Everything from the first line of the material below through the line containing "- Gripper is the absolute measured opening" must be retyped exactly, and nothing past it.

__Recorded data__:
★ ★ ★ ★

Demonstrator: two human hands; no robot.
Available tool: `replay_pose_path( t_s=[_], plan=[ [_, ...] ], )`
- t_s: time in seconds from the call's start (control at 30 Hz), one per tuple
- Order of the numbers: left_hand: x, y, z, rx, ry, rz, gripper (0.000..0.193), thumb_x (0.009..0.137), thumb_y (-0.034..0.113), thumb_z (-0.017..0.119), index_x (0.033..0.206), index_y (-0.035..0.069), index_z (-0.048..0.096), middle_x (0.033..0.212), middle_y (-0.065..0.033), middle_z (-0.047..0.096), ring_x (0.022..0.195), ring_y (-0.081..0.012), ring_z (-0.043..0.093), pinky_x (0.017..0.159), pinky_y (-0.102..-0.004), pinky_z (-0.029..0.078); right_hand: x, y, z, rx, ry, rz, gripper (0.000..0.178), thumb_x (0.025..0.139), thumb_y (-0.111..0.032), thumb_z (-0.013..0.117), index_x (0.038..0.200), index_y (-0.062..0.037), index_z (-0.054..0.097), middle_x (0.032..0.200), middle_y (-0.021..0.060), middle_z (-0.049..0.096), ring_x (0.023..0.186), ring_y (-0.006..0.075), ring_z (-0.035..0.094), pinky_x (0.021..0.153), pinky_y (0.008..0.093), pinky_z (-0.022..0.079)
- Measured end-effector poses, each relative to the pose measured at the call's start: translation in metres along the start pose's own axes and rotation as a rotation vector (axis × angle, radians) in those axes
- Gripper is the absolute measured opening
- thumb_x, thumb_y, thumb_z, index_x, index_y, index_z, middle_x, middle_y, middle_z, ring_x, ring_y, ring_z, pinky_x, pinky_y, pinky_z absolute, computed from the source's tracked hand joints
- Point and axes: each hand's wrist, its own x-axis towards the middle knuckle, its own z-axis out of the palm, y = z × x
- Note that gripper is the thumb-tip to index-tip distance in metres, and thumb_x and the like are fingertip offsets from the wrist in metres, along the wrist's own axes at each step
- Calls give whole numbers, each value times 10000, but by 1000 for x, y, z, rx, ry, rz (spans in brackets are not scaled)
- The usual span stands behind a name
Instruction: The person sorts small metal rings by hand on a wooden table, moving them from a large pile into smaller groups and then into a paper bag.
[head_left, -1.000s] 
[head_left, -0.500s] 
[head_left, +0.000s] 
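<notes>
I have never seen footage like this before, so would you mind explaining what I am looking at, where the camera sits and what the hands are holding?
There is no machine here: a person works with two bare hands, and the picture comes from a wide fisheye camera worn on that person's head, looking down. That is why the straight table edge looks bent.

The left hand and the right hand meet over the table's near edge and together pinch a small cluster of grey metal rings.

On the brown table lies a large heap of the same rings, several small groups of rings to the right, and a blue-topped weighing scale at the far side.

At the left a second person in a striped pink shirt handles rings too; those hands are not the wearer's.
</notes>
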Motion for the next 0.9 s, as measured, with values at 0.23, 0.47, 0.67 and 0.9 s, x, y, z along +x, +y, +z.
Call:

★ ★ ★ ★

__Output below__:
Demonstrator: two human hands; no robot.
Available tool: `replay_pose_path( t_s=[_], plan=[ [_, ...] ], )`
- t_s: time in seconds from the call's start (control at 30 Hz), one per tuple
- Order of the numbers: left_hand: x, y, z, rx, ry, rz, gripper (0.000..0.193), thumb_x (0.009..0.137), thumb_y (-0.034..0.113), thumb_z (-0.017..0.119), index_x (0.033..0.206), index_y (-0.035..0.069), index_z (-0.048..0.096), middle_x (0.033..0.212), middle_y (-0.065..0.033), middle_z (-0.047..0.096), ring_x (0.022..0.195), ring_y (-0.081..0.012), ring_z (-0.043..0.093), pinky_x (0.017..0.159), pinky_y (-0.102..-0.004), pinky_z (-0.029..0.078); right_hand: x, y, z, rx, ry, rz, gripper (0.000..0.178), thumb_x (0.025..0.139), thumb_y (-0.111..0.032), thumb_z (-0.013..0.117), index_x (0.038..0.200), index_y (-0.062..0.037), index_z (-0.054..0.097), middle_x (0.032..0.200), middle_y (-0.021..0.060), middle_z (-0.049..0.096), ring_x (0.023..0.186), ring_y (-0.006..0.075), ring_z (-0.035..0.094), pinky_x (0.021..0.153), pinky_y (0.008..0.093), pinky_z (-0.022..0.079)
- Measured end-effector poses, each relative to the pose measured at the call's start: translation in metres along the start pose's own axes and rotation as a rotation vector (axis × angle, radians) in those axes
- Gripper is the absolute measured opening

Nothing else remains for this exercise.